## What you are asked to do
Among the entries that follow, the required portion opens with the line containing "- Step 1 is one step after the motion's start" and closes with the line containing "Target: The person". Give that portion again exactly, and nothing else.

***** Input *****

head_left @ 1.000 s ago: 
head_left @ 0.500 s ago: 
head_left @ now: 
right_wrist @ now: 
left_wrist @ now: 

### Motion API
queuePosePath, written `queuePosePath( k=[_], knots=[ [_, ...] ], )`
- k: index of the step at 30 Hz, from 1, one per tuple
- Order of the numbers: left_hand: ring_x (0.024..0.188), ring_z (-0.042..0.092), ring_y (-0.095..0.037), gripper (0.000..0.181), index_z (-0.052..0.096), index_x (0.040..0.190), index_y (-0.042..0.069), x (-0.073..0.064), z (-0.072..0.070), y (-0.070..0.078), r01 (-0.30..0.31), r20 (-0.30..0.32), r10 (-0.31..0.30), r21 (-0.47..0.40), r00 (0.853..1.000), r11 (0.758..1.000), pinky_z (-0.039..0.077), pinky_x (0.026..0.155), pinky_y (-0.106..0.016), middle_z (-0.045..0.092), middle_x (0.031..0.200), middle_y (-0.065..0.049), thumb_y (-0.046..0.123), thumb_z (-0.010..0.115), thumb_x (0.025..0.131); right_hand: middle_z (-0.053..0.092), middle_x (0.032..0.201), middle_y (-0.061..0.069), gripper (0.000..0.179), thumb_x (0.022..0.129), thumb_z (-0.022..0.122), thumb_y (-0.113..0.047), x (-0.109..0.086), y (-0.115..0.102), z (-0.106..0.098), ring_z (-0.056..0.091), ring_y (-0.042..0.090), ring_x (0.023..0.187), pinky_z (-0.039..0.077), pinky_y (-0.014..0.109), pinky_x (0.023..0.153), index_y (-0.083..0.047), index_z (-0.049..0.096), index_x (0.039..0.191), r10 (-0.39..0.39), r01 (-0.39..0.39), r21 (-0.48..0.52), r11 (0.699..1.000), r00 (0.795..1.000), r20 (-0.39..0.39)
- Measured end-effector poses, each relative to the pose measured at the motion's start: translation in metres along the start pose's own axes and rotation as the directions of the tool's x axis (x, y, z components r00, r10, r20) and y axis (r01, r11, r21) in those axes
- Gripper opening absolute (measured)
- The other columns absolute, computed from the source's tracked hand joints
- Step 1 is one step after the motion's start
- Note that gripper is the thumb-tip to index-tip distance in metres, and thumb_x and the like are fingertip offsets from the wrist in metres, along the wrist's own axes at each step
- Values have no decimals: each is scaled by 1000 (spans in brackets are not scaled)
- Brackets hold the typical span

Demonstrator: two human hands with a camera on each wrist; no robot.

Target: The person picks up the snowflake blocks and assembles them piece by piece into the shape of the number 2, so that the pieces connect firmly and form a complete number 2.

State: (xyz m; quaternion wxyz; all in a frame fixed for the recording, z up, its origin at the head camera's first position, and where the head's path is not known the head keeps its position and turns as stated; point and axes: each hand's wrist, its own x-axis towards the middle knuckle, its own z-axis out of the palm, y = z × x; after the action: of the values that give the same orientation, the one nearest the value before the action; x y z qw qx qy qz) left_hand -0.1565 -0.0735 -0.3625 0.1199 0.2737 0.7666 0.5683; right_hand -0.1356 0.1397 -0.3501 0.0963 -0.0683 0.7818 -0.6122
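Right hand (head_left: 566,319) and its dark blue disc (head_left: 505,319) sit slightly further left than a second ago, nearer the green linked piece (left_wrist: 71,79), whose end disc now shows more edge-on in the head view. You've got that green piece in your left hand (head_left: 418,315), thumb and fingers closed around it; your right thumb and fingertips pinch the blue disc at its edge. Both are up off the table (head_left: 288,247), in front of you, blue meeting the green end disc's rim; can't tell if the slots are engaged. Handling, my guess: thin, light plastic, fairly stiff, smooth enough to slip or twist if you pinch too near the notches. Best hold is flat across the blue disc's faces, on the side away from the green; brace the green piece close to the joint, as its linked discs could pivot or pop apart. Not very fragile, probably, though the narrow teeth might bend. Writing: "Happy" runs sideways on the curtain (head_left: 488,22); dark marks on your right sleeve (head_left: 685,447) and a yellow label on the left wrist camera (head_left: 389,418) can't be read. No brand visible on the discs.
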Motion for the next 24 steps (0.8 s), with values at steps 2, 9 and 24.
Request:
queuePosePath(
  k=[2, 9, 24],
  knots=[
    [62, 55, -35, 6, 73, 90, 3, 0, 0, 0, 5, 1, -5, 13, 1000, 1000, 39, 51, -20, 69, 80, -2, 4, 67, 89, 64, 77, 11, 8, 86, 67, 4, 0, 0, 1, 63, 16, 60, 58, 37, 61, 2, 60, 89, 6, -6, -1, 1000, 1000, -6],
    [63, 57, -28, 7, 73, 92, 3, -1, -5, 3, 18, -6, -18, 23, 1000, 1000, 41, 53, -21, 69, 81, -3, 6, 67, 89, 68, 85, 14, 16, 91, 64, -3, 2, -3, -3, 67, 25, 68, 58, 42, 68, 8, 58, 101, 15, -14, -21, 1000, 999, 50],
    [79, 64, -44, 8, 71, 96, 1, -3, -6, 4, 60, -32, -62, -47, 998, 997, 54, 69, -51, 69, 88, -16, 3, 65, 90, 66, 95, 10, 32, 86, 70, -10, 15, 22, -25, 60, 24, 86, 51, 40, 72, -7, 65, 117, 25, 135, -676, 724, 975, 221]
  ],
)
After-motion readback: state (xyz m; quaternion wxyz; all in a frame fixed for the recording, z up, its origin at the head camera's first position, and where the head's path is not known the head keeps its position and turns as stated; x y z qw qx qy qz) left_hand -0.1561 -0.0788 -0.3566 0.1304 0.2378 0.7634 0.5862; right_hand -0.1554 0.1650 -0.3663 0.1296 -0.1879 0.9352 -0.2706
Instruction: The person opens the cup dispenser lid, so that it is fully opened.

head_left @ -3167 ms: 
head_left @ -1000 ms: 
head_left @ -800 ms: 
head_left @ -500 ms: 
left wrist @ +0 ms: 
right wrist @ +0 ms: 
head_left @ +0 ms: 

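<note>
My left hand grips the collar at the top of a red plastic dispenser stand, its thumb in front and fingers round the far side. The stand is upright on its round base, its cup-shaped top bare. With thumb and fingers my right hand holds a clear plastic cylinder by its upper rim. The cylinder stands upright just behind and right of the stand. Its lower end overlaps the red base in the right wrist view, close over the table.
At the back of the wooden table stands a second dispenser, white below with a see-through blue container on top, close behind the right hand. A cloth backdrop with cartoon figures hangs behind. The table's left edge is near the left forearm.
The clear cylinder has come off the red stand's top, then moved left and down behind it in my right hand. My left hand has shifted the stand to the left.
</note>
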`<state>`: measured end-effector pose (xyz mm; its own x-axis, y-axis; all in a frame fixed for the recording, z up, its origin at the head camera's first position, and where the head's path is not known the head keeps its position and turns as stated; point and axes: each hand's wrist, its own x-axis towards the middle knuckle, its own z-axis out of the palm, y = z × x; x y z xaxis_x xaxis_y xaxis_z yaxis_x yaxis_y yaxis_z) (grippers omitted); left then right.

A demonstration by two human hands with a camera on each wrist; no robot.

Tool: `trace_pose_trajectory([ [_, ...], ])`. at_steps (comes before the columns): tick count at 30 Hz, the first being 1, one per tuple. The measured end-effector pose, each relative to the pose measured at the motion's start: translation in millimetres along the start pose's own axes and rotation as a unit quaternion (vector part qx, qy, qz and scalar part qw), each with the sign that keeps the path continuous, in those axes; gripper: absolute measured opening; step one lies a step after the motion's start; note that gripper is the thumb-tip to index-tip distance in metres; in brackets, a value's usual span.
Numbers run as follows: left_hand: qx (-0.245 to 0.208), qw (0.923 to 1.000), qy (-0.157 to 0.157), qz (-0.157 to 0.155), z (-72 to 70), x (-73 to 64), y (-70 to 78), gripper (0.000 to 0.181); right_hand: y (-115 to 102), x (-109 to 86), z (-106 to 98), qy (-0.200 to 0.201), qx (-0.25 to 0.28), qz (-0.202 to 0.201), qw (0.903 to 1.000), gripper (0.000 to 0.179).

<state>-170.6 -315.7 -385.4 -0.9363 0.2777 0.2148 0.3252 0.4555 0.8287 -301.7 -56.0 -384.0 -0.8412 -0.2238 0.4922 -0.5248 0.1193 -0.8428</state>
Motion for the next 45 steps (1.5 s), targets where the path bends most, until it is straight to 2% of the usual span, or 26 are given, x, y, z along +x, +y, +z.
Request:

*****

## Task response
- Step 1 is one step after the motion's start
- Note that gripper is the thumb-tip to index-tip distance in metres, and thumb_x and the like are fingertip offsets from the wrist in metres, along the wrist's own axes at each step
- Values have no decimals: each is scaled by 1000 (spans in brackets are not scaled)
- Brackets hold the typical span

Demonstrator: two human hands with a camera on each wrist; no robot.

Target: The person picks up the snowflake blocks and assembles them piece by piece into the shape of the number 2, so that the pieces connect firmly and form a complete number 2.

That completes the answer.